Why did so many reporters and news outlets fail to disclose the conflicts of interest of these two prominent professors?

How can we prevent similar journalistic failures in the future? One answer is clear: reporters and editors must be on their guard for corporate-funded professors who pose as issue experts but are really acting as mouthpieces for food companies like Coca-Cola.

Readers, too, should be aware that some influential news outlets do not always disclose their sources’ conflicts of interest, which makes their coverage of food and agriculture issues less fair and credible.  It gives readers a legitimate reason to be skeptical of some mainstream media coverage of food and agriculture issues because of pro-industry biases sometimes contained in it.

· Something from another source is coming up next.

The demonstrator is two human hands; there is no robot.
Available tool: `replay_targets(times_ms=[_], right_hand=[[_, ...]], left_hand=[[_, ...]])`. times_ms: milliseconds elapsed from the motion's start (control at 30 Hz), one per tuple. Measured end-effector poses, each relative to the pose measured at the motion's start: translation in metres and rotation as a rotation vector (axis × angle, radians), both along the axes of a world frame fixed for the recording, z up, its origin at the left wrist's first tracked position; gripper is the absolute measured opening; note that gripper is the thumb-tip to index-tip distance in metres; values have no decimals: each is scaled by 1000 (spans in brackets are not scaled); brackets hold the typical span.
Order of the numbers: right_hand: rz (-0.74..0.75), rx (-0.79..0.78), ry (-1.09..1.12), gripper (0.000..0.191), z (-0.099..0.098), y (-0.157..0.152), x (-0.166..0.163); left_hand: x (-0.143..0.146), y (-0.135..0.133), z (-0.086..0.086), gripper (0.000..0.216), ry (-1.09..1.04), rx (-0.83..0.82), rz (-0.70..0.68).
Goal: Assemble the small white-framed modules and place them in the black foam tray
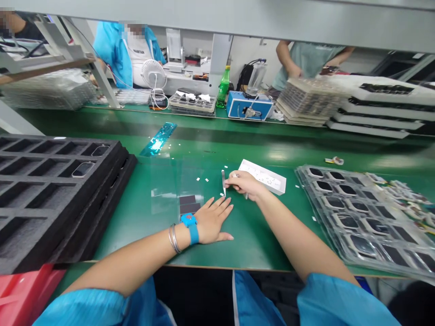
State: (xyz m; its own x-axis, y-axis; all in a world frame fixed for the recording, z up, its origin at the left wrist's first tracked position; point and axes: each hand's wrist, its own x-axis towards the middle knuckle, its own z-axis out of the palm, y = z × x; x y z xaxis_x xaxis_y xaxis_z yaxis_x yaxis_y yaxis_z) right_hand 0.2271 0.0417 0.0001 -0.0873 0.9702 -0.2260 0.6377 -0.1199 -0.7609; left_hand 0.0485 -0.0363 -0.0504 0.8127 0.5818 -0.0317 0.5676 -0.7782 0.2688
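Tweezers (223,182) are pinched firmly in the right hand (245,184), tips down at the green bench mat (258,240) among small white pieces (197,179); whether the tips hold a piece cannot be told. A white tray (277,188) sits just beyond that hand. The left hand (212,222) lies open and flat on the mat, holding nothing, just near dark strips (189,203) on a clear film sheet (163,190).

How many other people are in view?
3: a person in a blue smock ahead, one in a teal shirt ahead right, one at far left; others may be hidden.
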Motion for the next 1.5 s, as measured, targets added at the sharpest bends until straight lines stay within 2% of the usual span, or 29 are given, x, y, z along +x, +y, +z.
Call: replay_targets(times_ms=[67,200,267,367,433,533,633,767,867,967,1067,1167,1233,1300,1367,1433,1500], right_hand=[[-40,-21,23,20,-3,4,3],[-112,216,-151,19,-7,-1,-9],[-59,254,-258,21,-7,-5,-22],[64,185,-460,21,-8,-3,-41],[91,151,-494,17,-7,3,-45],[23,191,-301,15,3,13,-31],[-89,181,158,17,23,10,4],[-135,56,753,25,39,-13,55],[-124,30,979,28,28,-26,77],[-143,24,1082,28,11,-31,84],[-152,26,1115,26,2,-30,83],[-151,10,1124,22,2,-30,79],[-165,-1,1123,21,4,-31,76],[-188,-5,1119,22,6,-33,72],[-212,-3,1105,24,9,-35,69],[-223,3,1077,26,12,-36,67],[-227,13,1033,28,12,-36,64]], left_hand=[[0,0,-2,89,-16,5,3],[0,-2,0,89,-38,14,6],[1,-3,2,88,-29,10,16],[1,-4,3,88,-22,13,28],[1,-7,2,87,-33,37,23],[0,-11,-1,85,-38,79,29],[-2,-1,-2,89,-25,55,-32],[5,51,3,80,-32,-41,-179],[21,105,11,76,11,-73,-144],[39,153,21,73,110,-61,-35],[47,189,31,66,130,0,69],[36,216,45,53,48,149,204],[21,226,57,52,-50,199,381],[4,222,70,48,-132,188,560],[-10,201,79,41,-161,161,640],[-23,163,81,44,-116,126,575],[-34,115,75,53,-35,82,435]])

In November, we wrote a similar report about how journalists failed to disclose sources’ ties to the agrichemical giant Monsanto. Both of these reports highlight the same problem: academics who appear in the media as independent sources when they are actually taking money from companies to promote particular views. Journalists have a responsibility to know and to reveal if their sources are working on behalf of industry.